## Problem to solve
Every line in the following data that has "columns" counts toward the total; state that total alone.

## Supplied records
____

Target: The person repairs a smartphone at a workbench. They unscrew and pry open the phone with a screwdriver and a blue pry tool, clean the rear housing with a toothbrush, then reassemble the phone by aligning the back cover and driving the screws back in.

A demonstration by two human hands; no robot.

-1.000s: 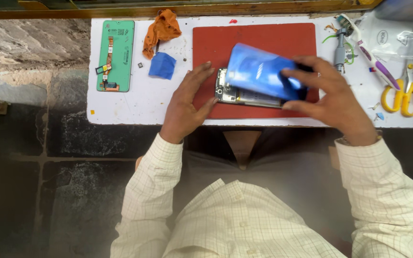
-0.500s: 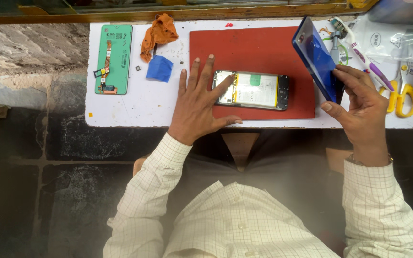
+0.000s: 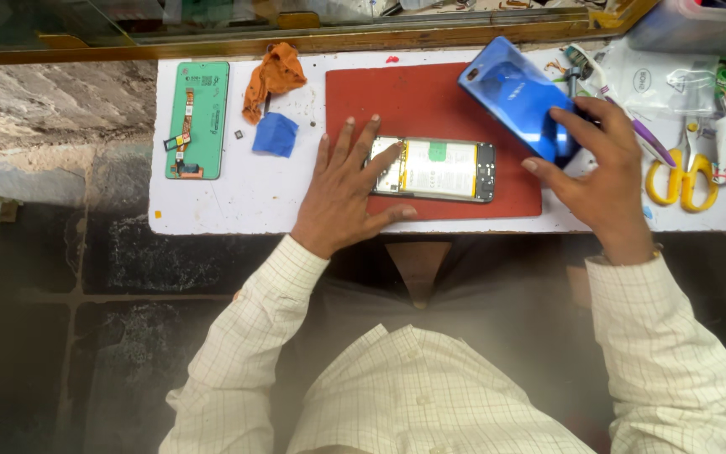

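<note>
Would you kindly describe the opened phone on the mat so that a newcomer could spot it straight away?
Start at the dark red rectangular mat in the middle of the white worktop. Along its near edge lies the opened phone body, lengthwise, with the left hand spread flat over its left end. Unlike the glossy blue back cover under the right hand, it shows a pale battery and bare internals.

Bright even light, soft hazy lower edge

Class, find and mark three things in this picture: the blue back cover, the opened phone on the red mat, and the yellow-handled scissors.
blue back cover (image 3: 510,92): head view, middle of its glossy face.
opened phone (image 3: 443,168): head view, on its white battery.
yellow-handled scissors (image 3: 681,181): head view, between the two handle loops.
</note>
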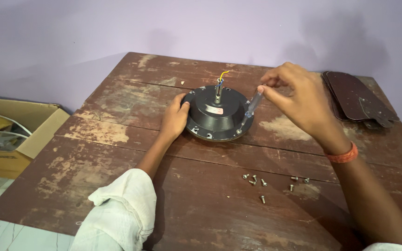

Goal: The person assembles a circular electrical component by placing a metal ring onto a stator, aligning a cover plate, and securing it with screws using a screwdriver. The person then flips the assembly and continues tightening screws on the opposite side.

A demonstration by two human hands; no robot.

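Right hand [298,100] is pinching a clear-handled screwdriver [253,105] by its top, fingers closed round it, tip sitting down at the right rim of the motor [217,114]. Left hand [175,118] is cupping the motor's left side, fingers curled against the housing, steadying it mid-table [117,153]. Seven loose screws [261,182] are lying on the near side, so I'd guess it's partway, with at least this rim screw remaining. Blades [357,100] are stacked far right, box [15,135] sitting off left.

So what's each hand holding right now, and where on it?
Right hand pinches a screwdriver by the top of its clear handle. Left hand grips the motor at its left rim.
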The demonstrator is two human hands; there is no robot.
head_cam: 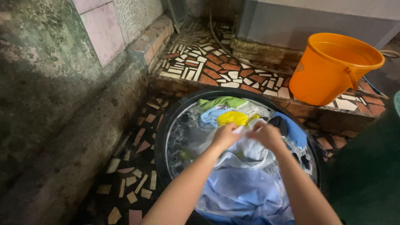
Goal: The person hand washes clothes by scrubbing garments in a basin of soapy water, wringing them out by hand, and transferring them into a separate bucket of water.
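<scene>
Over a round black tub (160, 125) of soapy water, both hands meet at the middle. Left hand (225, 135) and right hand (266, 135) are each closed on a bunched fold of a white cloth (250, 152), knuckles close together, the fabric pinched between them just above the water. Pale blue cloth (246, 187) lies below the forearms, nearer the person. Beyond the hands, a yellow piece (231, 118) and a green piece (221, 102) float by the far rim. An orange bucket (329, 71) stands on the tiled step (208, 66) behind the tub.
</scene>
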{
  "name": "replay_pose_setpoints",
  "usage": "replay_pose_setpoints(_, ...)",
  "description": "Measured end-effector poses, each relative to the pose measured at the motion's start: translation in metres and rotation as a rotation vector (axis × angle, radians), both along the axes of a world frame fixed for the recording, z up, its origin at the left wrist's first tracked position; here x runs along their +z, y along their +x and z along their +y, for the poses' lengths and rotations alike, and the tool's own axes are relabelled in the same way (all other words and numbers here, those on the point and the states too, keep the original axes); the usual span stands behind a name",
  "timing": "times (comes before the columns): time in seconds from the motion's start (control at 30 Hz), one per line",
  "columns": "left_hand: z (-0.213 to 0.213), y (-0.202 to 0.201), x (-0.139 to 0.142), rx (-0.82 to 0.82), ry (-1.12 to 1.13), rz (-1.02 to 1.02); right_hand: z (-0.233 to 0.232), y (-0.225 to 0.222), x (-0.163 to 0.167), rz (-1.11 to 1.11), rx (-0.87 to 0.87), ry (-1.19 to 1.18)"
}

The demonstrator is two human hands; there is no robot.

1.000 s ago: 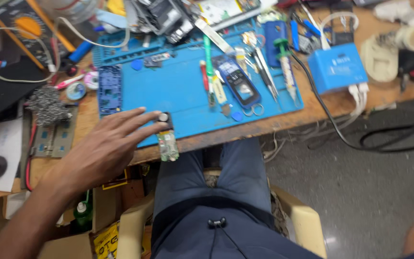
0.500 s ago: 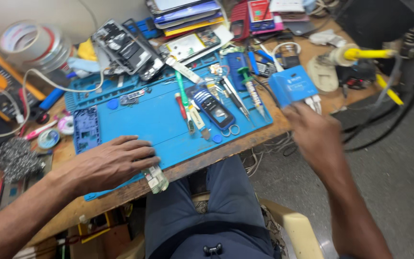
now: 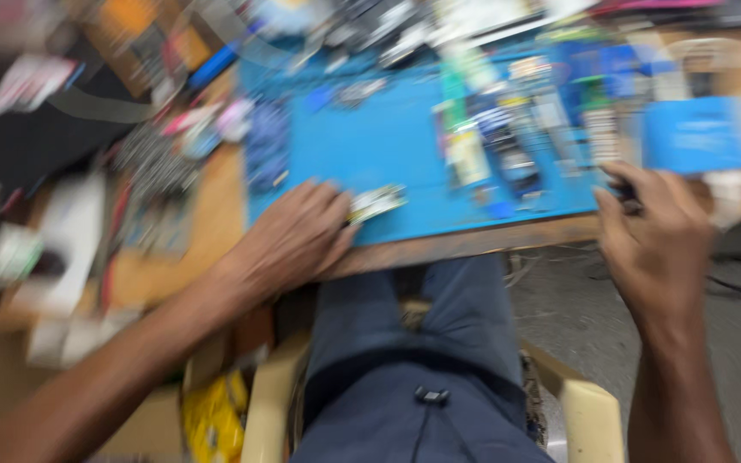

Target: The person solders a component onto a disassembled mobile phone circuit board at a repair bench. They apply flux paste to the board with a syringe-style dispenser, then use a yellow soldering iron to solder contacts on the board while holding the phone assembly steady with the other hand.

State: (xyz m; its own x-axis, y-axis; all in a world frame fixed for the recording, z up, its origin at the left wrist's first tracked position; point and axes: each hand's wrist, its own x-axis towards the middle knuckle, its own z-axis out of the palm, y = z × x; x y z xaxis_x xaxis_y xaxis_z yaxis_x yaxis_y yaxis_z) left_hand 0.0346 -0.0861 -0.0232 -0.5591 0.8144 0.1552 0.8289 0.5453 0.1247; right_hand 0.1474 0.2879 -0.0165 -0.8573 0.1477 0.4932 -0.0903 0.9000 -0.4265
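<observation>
The whole view is blurred by motion. My left hand (image 3: 289, 240) lies palm down on the front left edge of a blue work mat (image 3: 388, 146). Its fingertips touch a small pale green circuit board (image 3: 376, 202) that lies on the mat. My right hand (image 3: 658, 240) is at the mat's front right corner with its fingers curled. A small dark thing (image 3: 626, 194) shows at its fingertips, but the blur hides whether the hand grips it. A dismantled phone (image 3: 508, 150) and several small tools lie on the mat between the hands.
A blue box (image 3: 698, 135) sits at the mat's right end. Wires, tape and loose parts crowd the wooden bench (image 3: 207, 231) to the left. My legs in dark blue trousers (image 3: 413, 360) and a cream chair (image 3: 589, 411) are below the bench edge.
The view has swung and blurred. My right hand has pulled back from the bench's right side to the mat's front right corner. My left hand stays by the small circuit board.
</observation>
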Motion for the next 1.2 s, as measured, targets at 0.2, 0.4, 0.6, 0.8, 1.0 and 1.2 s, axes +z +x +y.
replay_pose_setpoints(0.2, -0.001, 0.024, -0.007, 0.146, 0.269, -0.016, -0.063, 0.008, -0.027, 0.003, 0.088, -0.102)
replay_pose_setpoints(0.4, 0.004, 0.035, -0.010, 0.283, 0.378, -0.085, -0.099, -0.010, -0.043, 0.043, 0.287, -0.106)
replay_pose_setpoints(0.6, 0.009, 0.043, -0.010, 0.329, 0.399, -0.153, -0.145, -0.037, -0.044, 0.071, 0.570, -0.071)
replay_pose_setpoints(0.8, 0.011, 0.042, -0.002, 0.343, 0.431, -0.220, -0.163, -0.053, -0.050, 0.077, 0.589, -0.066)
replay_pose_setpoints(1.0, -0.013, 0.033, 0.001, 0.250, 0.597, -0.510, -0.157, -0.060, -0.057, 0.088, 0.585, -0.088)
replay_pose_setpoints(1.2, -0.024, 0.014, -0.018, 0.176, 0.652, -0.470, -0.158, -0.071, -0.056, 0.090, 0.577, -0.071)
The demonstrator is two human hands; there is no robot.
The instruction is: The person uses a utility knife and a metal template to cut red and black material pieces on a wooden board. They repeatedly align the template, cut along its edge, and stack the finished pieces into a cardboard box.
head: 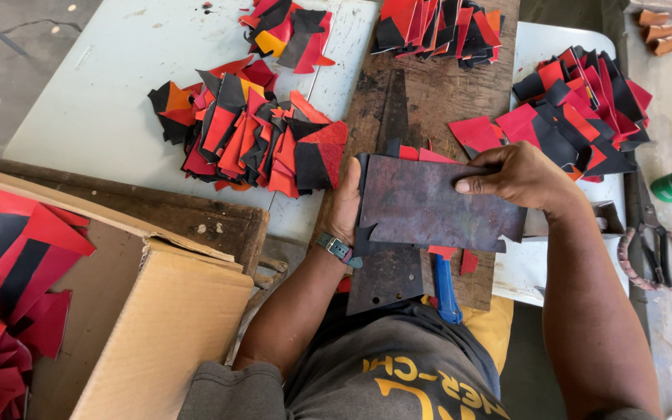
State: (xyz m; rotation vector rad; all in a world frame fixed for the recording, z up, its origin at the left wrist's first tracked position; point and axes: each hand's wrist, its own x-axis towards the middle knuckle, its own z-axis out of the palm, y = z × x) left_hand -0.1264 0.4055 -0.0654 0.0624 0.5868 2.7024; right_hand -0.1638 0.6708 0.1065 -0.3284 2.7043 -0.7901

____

## Result of this task
2